Famiglia

TUMORE. Scoperta una molecola legata alle metastasi al seno

La ricerca dell'Istituto dei Tumori di Milano con il gruppo del professor Balsari della Statale di Milano è stata finanziata dall'Airc

di Redazione

In Italia si stima che sopravvengano circa 40mila nuovi casi di tumore della mammella l’anno. Un certo numero di queste pazienti, anche se sottoposte a chemioterapia post-operatoria, svilupperanno metastasi tumorali. Analizzando il tessuto neoplastico ottenuto da pazienti operate di tumore al seno, è stata individuata una nuova molecola associata alla probabilità di sviluppare metastasi.
La scoperta, è frutto della collaborazione tra l’Unità Operativa Bersagli Molecolari della Fondazione Irccs: Istituto Nazionale dei Tumori di Milano, diretta da Elda Tagliabue, e il gruppo di ricerca diretto da Andrea Balsari, docente di Immunologia all’Università Statale di Milano.

I risultati dello studio, che ha avuto un finanziamento dell’Associazione Italiana per la Ricerca sul Cancro (AIRC), sono stati recentemente pubblicati dal prestigioso Journal of Clinical Oncology.
L’analisi del tessuto neoplastico ottenuto da più di 300 pazienti sottoposte a intervento chirurgico ha evidenziato come la presenza della molecola  FOXP3 nelle cellule tumorali mammarie si associa significativamente con il rischio di sviluppare metastasi a distanza, quindi con una condizione di maggiore aggressività clinica.
In particolare, si è osservato che in quelle pazienti che al momento dell’intervento chirurgico non presentavano cellule maligne a livello linfonodale, la presenza di FOXP3 nelle cellule del tumore primario correlava con un peggioramento della prognosi, mentre nelle pazienti con coinvolgimento linfonodale, l’assenza di FOXP3 nelle cellule tumorali risultatava correlare con una prognosi più favorevole.

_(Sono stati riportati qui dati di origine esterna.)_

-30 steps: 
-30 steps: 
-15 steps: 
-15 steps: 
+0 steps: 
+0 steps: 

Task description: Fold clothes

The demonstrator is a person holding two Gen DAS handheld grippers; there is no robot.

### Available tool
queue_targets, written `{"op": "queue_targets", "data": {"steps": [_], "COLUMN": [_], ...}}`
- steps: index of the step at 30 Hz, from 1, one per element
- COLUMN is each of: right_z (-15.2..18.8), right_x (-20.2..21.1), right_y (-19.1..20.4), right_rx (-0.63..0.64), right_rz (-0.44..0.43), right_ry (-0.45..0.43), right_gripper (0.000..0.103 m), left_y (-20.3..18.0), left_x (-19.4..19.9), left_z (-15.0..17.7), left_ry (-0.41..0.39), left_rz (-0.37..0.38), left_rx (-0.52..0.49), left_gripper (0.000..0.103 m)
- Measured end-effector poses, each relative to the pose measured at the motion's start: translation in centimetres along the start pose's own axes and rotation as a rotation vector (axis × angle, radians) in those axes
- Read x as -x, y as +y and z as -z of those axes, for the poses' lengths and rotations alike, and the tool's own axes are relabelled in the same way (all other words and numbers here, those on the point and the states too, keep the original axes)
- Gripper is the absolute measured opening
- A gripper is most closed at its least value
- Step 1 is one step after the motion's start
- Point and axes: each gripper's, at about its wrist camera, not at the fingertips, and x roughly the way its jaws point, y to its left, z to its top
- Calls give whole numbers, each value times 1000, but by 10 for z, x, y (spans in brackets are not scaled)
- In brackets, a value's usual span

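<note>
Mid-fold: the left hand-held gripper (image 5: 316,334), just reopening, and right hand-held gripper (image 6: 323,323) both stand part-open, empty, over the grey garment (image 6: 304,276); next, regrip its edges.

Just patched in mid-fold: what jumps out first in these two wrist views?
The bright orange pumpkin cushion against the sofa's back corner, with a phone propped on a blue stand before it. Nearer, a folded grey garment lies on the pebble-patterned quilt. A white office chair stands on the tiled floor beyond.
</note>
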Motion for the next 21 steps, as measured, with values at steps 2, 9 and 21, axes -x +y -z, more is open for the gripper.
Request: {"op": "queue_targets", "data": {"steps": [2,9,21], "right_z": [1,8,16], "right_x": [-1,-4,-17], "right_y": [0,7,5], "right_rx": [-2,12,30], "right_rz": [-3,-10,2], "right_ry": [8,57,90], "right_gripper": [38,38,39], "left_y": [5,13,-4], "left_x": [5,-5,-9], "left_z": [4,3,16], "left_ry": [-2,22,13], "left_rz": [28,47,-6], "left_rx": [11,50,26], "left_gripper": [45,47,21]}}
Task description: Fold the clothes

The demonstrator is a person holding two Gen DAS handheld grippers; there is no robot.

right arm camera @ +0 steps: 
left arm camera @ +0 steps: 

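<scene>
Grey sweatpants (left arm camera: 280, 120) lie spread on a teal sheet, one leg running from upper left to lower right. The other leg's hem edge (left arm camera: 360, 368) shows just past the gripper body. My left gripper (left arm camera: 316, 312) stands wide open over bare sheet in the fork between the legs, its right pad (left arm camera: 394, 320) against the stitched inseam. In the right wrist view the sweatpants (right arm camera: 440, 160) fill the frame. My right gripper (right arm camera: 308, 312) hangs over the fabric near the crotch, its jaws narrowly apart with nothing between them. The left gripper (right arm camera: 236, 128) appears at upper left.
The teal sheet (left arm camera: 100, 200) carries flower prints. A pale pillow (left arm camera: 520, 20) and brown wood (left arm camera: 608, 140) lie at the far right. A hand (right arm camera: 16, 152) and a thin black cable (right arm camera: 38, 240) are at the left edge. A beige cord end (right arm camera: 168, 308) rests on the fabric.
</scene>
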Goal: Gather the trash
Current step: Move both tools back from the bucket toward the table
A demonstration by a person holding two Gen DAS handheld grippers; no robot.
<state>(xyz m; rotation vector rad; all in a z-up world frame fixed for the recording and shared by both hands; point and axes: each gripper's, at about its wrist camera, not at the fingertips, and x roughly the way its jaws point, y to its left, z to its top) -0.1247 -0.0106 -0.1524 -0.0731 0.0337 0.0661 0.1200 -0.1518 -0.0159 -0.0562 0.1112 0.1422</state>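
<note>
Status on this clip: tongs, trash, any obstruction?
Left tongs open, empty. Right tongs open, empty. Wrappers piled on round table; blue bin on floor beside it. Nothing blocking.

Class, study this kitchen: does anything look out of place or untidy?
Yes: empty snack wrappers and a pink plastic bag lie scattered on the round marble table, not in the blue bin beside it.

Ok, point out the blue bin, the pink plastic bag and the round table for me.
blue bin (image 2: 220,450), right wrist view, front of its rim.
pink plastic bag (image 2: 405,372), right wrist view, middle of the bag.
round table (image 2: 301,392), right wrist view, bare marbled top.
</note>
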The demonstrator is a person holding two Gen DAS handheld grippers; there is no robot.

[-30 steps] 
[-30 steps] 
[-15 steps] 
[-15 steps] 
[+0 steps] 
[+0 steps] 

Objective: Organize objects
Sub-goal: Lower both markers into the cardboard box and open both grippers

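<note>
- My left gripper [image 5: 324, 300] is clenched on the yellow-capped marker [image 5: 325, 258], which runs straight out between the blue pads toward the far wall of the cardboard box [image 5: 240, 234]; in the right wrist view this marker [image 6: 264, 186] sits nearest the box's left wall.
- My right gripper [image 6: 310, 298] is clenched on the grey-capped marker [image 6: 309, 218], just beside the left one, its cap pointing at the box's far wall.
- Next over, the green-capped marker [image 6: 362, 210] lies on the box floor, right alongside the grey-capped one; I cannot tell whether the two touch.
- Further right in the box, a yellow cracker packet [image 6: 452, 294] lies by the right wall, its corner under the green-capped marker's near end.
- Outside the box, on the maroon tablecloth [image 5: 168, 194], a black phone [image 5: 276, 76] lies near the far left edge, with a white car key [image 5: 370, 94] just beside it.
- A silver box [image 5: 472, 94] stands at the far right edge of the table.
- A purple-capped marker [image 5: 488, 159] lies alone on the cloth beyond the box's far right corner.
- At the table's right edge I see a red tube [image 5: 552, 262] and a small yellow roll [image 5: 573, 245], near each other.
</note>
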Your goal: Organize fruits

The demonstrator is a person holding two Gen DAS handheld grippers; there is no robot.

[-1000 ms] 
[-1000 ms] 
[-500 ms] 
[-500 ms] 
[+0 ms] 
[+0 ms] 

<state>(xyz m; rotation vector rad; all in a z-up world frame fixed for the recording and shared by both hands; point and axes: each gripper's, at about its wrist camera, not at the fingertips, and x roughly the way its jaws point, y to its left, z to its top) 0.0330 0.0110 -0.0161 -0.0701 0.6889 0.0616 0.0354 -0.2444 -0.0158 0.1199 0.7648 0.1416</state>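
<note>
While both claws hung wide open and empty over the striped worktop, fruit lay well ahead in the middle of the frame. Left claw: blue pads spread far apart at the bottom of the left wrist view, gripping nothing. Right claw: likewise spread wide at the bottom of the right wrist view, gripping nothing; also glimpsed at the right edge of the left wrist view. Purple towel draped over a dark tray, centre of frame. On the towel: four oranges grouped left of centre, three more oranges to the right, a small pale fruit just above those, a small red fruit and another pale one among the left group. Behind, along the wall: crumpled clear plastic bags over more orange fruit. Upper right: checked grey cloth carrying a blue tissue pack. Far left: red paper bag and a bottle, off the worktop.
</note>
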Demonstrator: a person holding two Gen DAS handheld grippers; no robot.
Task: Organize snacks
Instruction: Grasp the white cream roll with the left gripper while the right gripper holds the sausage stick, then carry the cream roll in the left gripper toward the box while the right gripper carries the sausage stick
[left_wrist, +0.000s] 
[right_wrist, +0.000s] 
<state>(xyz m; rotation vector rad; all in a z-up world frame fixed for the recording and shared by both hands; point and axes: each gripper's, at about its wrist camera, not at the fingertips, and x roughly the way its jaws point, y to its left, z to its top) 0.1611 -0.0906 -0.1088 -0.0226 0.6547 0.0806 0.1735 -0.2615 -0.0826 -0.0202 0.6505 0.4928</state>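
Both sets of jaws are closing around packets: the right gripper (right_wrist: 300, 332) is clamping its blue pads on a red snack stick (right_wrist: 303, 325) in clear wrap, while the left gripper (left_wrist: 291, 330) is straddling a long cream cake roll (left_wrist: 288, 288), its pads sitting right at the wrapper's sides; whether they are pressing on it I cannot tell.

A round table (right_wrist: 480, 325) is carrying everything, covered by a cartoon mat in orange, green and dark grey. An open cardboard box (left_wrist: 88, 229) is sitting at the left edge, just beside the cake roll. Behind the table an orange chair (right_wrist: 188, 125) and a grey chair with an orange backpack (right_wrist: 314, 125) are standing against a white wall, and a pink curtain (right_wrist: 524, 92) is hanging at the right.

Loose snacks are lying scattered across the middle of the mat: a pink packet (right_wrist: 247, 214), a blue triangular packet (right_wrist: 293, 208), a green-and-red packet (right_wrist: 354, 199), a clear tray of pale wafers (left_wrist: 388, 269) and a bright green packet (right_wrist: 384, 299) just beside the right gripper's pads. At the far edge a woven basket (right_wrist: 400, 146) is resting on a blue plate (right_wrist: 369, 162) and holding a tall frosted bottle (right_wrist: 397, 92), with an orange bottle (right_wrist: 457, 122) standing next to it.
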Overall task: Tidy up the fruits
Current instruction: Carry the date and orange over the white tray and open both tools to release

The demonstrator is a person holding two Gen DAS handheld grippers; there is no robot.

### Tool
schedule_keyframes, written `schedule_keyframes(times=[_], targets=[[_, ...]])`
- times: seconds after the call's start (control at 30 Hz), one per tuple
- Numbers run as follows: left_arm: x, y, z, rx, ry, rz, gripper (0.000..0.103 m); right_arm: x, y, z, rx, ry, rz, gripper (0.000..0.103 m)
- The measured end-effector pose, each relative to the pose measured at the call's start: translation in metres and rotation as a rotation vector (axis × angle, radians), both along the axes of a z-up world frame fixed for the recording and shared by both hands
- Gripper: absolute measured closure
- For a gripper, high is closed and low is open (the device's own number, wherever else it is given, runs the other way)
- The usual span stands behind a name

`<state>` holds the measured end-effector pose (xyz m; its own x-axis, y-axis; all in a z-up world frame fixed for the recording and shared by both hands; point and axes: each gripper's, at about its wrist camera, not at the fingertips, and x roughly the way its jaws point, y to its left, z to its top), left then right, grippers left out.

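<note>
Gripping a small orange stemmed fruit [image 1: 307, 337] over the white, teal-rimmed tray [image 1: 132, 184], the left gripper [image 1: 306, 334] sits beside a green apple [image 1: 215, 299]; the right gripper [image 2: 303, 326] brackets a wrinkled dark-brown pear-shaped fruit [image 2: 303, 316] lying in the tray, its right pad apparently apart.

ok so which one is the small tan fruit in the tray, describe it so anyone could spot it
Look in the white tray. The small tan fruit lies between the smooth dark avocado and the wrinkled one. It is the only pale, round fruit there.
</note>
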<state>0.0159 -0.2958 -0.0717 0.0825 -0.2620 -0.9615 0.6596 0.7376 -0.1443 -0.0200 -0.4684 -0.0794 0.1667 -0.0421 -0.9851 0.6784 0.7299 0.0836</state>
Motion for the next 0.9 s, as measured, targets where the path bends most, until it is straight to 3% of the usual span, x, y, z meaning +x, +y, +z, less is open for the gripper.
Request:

«Gli sforzi dei due gruppi di ricerca – sostiene il professor Andrea Balsari – sono ora rivolti all’individuazione del meccanismo biologico attraverso il quale la molecola  FOXP3 spinge le cellule del tumore della mammella a diffondersi in altri organi».
«Con le conoscenze acquisite dai risultati di questa ricerca – sottolinea la dottoressa Elda Tagliabue – sarà possibile intraprendere nuovi studi sia per determinare la possibilità di utilizzare FOXP3 per individuare i tumori più aggressivi contro i quali indirizzare terapie adiuvanti, sia per  disegnare nuove molecole in grado di contrastare l’azione di FOXP3».